You're right but that's a moot point.
 From my point of view, OSM is not a tool for GIS professionals. It's a
community project ("activité citoyenne"). From a scientific and rigorous
perspective, a forest must have a hole for any 2D entity (lake, river, road,
street and building). But, if you go that way, editing the map will become so
complex (or arduous as you say) that no normal contributor will be interested
any more.
OSM is used pretty much by GIS professionals.

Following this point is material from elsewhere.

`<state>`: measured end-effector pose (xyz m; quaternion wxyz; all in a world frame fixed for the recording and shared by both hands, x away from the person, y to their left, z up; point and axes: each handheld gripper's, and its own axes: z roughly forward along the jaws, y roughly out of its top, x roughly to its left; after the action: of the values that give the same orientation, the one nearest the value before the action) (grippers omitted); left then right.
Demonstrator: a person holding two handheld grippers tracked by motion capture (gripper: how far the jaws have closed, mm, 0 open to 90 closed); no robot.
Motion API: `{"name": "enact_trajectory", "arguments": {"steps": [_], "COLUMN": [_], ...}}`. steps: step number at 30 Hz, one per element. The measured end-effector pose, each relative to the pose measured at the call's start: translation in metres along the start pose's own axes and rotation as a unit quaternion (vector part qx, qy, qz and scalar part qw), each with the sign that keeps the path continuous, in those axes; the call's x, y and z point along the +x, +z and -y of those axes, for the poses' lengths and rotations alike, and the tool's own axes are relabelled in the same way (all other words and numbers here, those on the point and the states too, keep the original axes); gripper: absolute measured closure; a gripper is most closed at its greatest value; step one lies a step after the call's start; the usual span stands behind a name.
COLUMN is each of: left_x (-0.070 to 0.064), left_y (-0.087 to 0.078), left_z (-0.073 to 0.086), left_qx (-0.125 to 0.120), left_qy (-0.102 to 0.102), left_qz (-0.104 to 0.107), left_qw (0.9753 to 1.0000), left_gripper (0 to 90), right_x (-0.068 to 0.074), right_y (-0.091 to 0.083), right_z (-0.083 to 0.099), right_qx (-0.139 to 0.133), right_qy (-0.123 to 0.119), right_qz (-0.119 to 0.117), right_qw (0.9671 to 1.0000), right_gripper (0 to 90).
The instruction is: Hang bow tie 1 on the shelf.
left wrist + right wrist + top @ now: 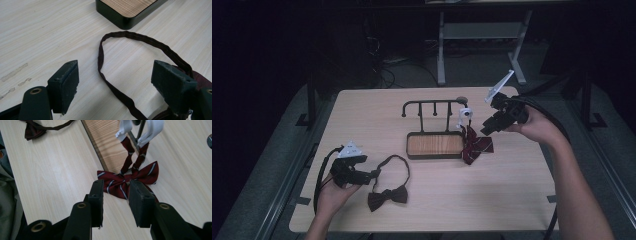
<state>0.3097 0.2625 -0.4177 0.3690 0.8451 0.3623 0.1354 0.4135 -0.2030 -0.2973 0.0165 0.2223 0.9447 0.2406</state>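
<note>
While both tongs hang spread and empty, the striped bow tie (476, 144) droops off the rack's (435, 129) right end; soft, light cloth (likely slippery), best pinched at its knot.

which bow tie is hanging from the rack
The red striped bow tie, hung by its white strap at the rack's right end; the dark brown bow tie lies flat on the table.
</note>
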Motion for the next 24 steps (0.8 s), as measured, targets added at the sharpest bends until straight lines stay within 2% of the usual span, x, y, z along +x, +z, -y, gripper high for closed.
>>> {"name": "enact_trajectory", "arguments": {"steps": [16, 24], "left_x": [-0.001, -0.001], "left_y": [0.002, 0.002], "left_z": [0.000, 0.001], "left_qx": [0.005, 0.008], "left_qy": [-0.002, -0.001], "left_qz": [0.000, -0.001], "left_qw": [1.0000, 1.0000], "left_gripper": [22.1, 22.2], "right_x": [0.012, 0.012], "right_y": [0.012, 0.021], "right_z": [0.016, 0.030], "right_qx": [-0.001, -0.004], "right_qy": [-0.007, 0.002], "right_qz": [-0.010, -0.013], "right_qw": [0.9999, 0.9999], "right_gripper": [55.6, 49.3]}}
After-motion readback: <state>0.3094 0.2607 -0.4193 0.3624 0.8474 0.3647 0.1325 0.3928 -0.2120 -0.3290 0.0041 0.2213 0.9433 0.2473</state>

For example in the Netherlands, the OSM roads are used in different kinds of publicly available maps, like on opentopo.nl, and the default map on PDOK (government open geodata portal), for example here: http://kaart.pdok.nl/

GIS professionals and non-professional alike can both have needs to use only a part of OSM. Not just for analysis, which was just an example, but what if you want to make a map with only forests, and not all kinds of land use?

Also, just drawing other features on top of forests, without cutting them out, can be seen as an example of "tagging for the renderer". In order to get nice results, one is always obliged to draw smaller features on top of larger features.

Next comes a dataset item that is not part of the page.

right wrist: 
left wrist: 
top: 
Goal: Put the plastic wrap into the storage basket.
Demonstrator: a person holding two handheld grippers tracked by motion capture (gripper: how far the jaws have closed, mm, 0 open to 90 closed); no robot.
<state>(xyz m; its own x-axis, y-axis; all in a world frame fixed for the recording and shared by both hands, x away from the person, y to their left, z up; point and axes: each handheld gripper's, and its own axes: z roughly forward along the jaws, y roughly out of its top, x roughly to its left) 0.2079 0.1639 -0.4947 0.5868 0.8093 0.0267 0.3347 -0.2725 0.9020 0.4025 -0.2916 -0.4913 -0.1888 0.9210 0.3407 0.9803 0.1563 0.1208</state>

Look at this "monstruous" way:
         http://openstreetmap.org/way/175486790
It's a CanVec import with 1420 nodes, part of relation 2344036.
The way was imported after many of the streets have been created. So the
forest is "on top" of streets and roads and there's no hole for them.
Do you really think a human being will get satisfaction and pride if he/she
have to dig holes around every street?
Of course not. In theory this might even be done automatically, but I think that would be too dangerous. We could develop a JSON plugin, test it to see it feasible, and then only distribute it to a couple of people who can be entrusted with it. --> see also the suggestion below.

For now I'm thinking about a solution for this problem. I also see the large multipolygons as a problem. They're unwieldy. At the Dutch national mapping agency special software has been written (based on ArcGIS) which can deal with this stuff. They're based on a strict set of rules how to deal with situations where various features meet. They're called "surveying rules", named after the period when the topographers still went outside to do surveying.

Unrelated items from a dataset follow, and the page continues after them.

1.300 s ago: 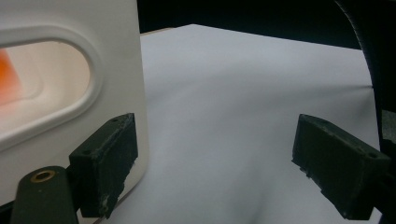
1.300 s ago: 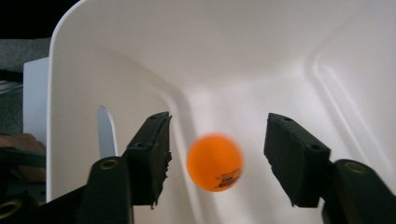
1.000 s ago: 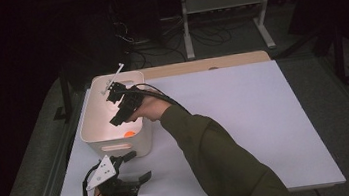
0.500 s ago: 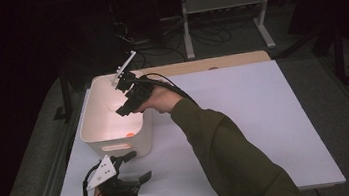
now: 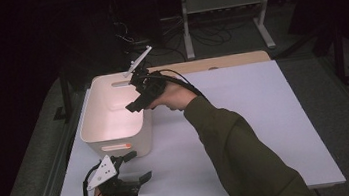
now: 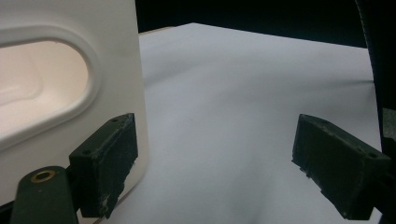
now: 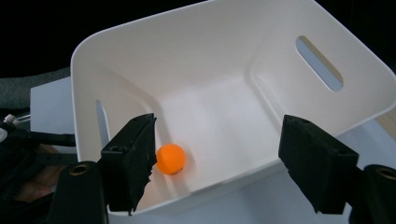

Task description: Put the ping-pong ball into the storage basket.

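White plastic bin (image 5: 95,119) sits at the left of the white table (image 5: 247,134). Right gripper (image 5: 134,97) hovers over its rim, jaws spread, empty; left gripper (image 5: 133,169) rests released beside it. Orange ball (image 7: 171,158) lies inside.

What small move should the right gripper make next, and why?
Probably withdraw further from the white bin. The right gripper is open and holds nothing, above the rim, and the orange ball already lies on the bin's floor. The left gripper rests open beside the bin.
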Motion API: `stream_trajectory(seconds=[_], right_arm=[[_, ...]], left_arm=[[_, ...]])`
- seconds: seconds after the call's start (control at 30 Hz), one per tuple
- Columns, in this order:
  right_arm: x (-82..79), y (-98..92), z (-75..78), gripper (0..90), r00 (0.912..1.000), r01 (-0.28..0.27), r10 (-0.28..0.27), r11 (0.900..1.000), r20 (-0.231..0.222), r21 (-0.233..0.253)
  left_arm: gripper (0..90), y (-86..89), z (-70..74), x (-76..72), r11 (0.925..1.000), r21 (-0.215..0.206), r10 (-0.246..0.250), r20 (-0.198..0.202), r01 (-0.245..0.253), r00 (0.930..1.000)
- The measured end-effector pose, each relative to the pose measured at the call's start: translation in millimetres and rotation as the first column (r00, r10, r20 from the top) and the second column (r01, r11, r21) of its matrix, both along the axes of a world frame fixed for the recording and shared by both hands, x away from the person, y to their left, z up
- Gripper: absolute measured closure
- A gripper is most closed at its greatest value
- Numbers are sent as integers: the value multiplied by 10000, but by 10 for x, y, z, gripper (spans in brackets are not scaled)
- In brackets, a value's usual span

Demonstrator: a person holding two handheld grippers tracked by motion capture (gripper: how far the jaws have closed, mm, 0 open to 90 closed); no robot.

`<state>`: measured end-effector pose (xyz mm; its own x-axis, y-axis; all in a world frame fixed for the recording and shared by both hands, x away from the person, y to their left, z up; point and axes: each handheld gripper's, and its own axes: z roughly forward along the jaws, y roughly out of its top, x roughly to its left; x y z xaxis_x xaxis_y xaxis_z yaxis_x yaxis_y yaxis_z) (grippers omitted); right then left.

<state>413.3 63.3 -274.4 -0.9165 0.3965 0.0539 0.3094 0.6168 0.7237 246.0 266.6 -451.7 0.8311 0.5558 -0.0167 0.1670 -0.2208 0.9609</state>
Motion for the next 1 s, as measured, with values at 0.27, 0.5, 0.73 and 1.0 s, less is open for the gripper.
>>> stream_trajectory(seconds=[0.27, 0.5, 0.73, 1.0], right_arm=[[17, -217, -26, 227, 9994, 333, -334, 9993, 60, 163], [20, -296, -97, 188, 9989, 470, -471, 9989, 49, 93], [22, -417, -180, 130, 9966, 811, -813, 9966, 105, 148], [20, -540, -279, 39, 9901, 1387, -1385, 9903, 211, -73]], left_arm=[[140, -2, 0, 1, 10000, 19, -5, -42, 5, 10000], [140, 0, 0, 0, 10000, 10, -3, -17, 3, 10000], [140, -3, 0, 3, 10000, 12, -6, -62, 6, 10000], [140, -3, 1, 5, 10000, 29, -14, -81, 15, 10000]])
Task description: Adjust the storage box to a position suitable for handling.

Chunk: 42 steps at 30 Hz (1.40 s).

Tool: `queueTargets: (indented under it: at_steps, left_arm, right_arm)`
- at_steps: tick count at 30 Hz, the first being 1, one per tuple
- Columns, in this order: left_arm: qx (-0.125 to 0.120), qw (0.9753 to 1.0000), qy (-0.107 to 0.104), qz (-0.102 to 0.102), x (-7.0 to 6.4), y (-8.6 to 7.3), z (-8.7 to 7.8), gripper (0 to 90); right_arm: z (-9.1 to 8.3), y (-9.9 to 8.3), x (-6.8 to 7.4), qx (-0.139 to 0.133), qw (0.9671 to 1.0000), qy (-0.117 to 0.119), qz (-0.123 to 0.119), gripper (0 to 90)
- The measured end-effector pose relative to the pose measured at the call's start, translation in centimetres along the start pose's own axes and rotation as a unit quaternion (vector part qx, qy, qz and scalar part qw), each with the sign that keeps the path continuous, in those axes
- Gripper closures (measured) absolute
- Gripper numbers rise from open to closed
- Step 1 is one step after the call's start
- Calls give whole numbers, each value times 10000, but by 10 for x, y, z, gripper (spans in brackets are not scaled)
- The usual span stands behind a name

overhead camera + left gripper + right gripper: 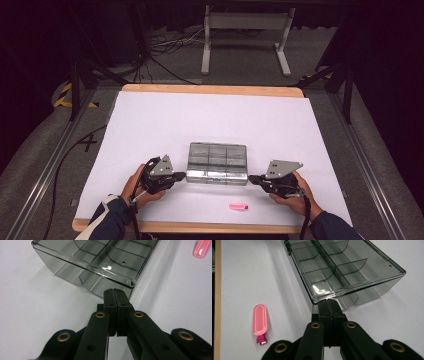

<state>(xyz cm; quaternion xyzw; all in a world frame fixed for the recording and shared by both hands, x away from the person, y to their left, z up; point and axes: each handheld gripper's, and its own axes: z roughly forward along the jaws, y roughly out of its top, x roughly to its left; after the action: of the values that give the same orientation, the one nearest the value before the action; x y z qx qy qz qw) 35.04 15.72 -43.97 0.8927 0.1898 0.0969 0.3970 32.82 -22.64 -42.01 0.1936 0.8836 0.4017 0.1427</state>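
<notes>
Organizer box (217, 163) at the middle of the white table (150, 125), flanked by two grippers.
Left gripper (183, 175) and right gripper (251, 178), jaws pressed together, meet its near corners; pink clip (238, 205) lies nearby.

Box (217, 162) sits mid-table, a bit toward the near side, flanked at its near corners by the left gripper (183, 175) and right gripper (251, 178), jaws pressed together with the tips right at the box, so there is no side gap at that near edge. Pink tube (238, 205) lies alone on the near strip, right of centre, well apart from the box and just left of the right hand (292, 192). The white sheet (210, 117) is bare far of the box and out to both side edges.
</notes>
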Motion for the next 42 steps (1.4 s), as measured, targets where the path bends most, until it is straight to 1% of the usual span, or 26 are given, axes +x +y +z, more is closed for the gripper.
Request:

And look at the above example. The golf course is on top of the forest
(without a hole) albeit it has a significant area.
Is it in the same area? I can't find it.

It the goal is to use the OSM database as a rigorous GIS ressource, then the
tools designed for humans (Id, Potlatch, JOSM) will have to be modified to
automatically create a hole around any 2D object. If they are not modified, you
may say goodbye to normal contributors.
There is a certain kind of learning curve. In my opinion it is necessary to have a certain kind of quality. Not all contributors need to be able to deal with it. There are a lot of other things they can add if they don't know how to deal with the tools. The tools can also be made more simpler, for example offering to cut landuse which is intersecting with the road. Or add a tool where you can cut landuse when it is intersecting other features. Workflow: 1) select landuse + second feature (road), 2) press button, 3) voila. It would be nice to add some buffer distance, but that might also become too hard to manage, because of the countless situations.

You may also broadcast this message to Europe because the first european forest
I looked at do not have holes for lake, rivers and roads.
         http://www.openstreetmap.org/#map=15/52.1965/-3.8386
There are many more examples like this. Because there are some users who have trouble handling multipolygons, that doesn't mean they should not be used at all! I think there is still a difference between a multipolygon which are still considered fairly simple (say < 5 holes, and an outer way with 100 or less nods), or which are too complex to deal with (many Canvec multipolygons).